Макрон перестал точить меч и ухмыльнулся Катону. Обычно он передоверял заточку своего оружия кому-нибудь из находившихся в наряде легионеров, но одно дело — мирное время, а на войне нужна абсолютнейшая уверенность в полной боеготовности твоего личного арсенала. Он мягко пробежался пальцами по обоим лезвиям клинка и добавил:
— Догадываюсь, от кого пришло то письмо.
— От Лавинии.
Катон устремил мечтательный взгляд на запад, на тускнеющий бронзовый небосклон.
Солнце село, и теперь у разбросанных облаков была подсвечена лишь их нижняя кромка. После изматывающего дневного зноя вечерняя прохлада ощутимо бодрила: казалось, будто в густой дымке надвигающихся сумерек даже попискивание прыгающих по ветвям ближней рощицы птах звучит веселее.
— Это первое письмо от нее.
— А ты, похоже, никак ее не забудешь?
— Похоже на то, командир.
Центурион смерил своего оптиона долгим взглядом и сочувственно покачал головой.
— Ты еще и мужчиной-то настоящим не сделался, а эта девица уже взяла тебя на поводок. По крайней мере, такое создается впечатление. Неужели тебя ничто, кроме этого, не манит?
— Командир, если ты не против, это мое дело.
— Кто бы спорил, сынок, конечно твое, — рассмеялся Макрон. — Только потом, когда придет день и ты оглянешься, сожалея об утраченных возможностях, не говори, будто я тебя не предупреждал. Мне на своем веку встречалось немало странных типов, но ты, пожалуй, первый паренек на моей памяти, который настолько ополоумел, что даже и не мечтает задрать подол первой же из местных бабенок, которая ему попадется.
Пристыженный Катон с горечью опустил голову.

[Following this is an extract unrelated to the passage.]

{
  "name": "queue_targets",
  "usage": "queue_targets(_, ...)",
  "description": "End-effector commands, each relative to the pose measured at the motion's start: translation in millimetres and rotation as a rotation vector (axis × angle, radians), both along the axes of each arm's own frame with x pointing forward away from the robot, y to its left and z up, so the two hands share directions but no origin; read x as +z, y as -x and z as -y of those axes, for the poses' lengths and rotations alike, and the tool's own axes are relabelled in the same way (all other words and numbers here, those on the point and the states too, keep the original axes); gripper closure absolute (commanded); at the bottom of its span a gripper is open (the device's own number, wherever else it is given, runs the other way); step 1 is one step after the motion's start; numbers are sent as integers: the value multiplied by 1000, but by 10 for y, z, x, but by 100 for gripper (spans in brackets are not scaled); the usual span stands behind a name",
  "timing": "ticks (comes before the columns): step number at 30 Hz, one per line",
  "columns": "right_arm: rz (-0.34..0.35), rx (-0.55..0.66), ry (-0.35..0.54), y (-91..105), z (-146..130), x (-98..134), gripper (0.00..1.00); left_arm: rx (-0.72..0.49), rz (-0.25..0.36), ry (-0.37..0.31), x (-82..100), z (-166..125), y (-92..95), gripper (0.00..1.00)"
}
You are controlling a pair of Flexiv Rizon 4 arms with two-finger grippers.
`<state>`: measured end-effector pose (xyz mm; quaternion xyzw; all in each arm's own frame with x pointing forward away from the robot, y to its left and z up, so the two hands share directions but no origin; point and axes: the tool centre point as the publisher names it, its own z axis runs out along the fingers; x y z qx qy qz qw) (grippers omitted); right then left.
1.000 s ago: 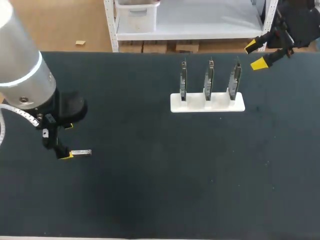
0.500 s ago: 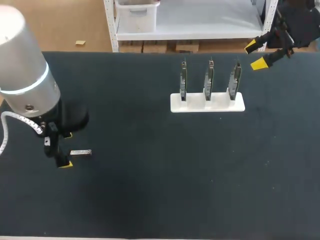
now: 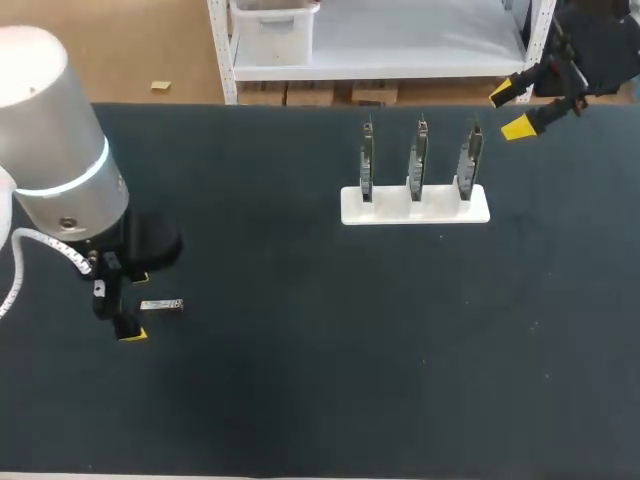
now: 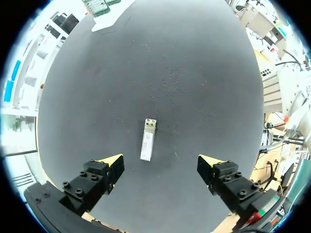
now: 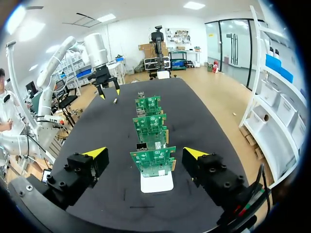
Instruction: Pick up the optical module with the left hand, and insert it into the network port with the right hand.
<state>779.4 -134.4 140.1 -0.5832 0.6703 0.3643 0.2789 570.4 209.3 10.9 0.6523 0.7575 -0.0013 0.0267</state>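
Optical module [image 3: 161, 305] is seen lying flat on the dark table [image 3: 320, 400] at about 8 o'clock of the tabletop in the head view, long axis running 3 to 9 o'clock, nothing touching it. Left gripper [image 3: 134, 305] is held just at its 9 o'clock side, fingers spread wide, nothing gripped. In the left wrist view the optical module [image 4: 147, 140] is seen just ahead of the left gripper [image 4: 160, 162], within the gap line of the two yellow tips, clear of both. A white base [image 3: 415, 205] with three upright circuit boards [image 3: 419, 160] is placed at about 1 o'clock of the table, well apart from the module, with bare mat between them. Right gripper [image 3: 512, 110] is held near the base's 1 o'clock corner, fingers wide apart and empty. In the right wrist view the circuit boards [image 5: 153, 162] are lined up one behind another ahead of the right gripper [image 5: 145, 154], untouched by the fingers
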Motion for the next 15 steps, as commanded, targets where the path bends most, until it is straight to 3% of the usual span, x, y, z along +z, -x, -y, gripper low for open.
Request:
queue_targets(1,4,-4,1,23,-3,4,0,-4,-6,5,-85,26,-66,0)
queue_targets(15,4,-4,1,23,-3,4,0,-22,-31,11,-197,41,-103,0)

Как он ни старался, ему никак не удавалось соответствовать тому образу легионера, который имел в своем представлении и с которым так сросся Макрон. Этому мешало и полученное воспитание, и, даже более, природная склонность к самокопанию.
— Ну а как же твои ожоги? Сумеешь справиться?
— А у меня есть выбор, командир?
— Нет.
— Болят жутко, но исполнять обязанности я смогу. Мои обязанности.
— Вот это крепко! Сказал как настоящий солдат.
— Или как настоящий глупец, — пробормотал еле слышно Катон.
— Но ты и вправду готов? Я имею в виду, серьезно?
— Так точно, командир.
Центурион бросил взгляд на лоснящееся от мази скопление волдырей, покрывавших руку Катона, и кивнул.
— Ну ладно. Легион выступает с первыми лучами. Все свое барахло оставляем здесь, багажный обоз подвезет его нам после переправы через Тамесис. Когда мы окажемся на противоположном берегу, нам приказано окопаться и ждать прибытия подкрепления во главе с императором.
— Император прибудет сюда?
— Собственной персоной. По крайней мере, так объявил командирам легат. Похоже, он хочет лично завершить кампанию, чтобы потом устроить триумф и выставить себя в главах римской черни великим полководцем-завоевателем. Мы переправимся через Тамесис и окажемся в выигрышной позиции, позволяющей нам как двинуться на запад, к самому сердцу Британии, так и повернуть на восток, чтобы занять столицу катувеллаунов. Так или иначе, пусть туземцы гадают, каковы наши намерения, мы же как следует отдохнем и будем готовы к завершающему этапу вторжения.
— А не лучше было бы преследовать Каратака без продыху, чтобы он не успел переформироваться? Ведь если мы будем просто сидеть у реки и ждать, он успеет восполнить свои потери.
Макрон кивнул.
— Я и сам думаю так же. Но приказ есть приказ.
— Командир, а пополнение мы получим?
— Несколько когорт Восьмого легиона уже ждут отправки. В Гесориакуме. По расчетам, они присоединятся к нам, когда мы будем на том берегу. Учитывая потери Второго, самое крупное пополнение обещано нам. Кстати, ты свел воедино данные о личном составе центурии?
— Так точно, командир. И только что отослал отчет в штаб.
— Хорошо. Будем надеяться, что эти долбаные писаки сочтут возможным выделить нам должную квоту. Правда, от этих бездельников-педерастов из Восьмого толку немного. Они засиделись на гарнизонной службе, а от безделья солдат размягчается, как подгнивший фрукт. Это я тебе точно говорю. Но, с другой стороны, от живого бездельника и педераста все же больше проку, чем от мертвеца, каким бы распрекрасным воякой он ни был при жизни.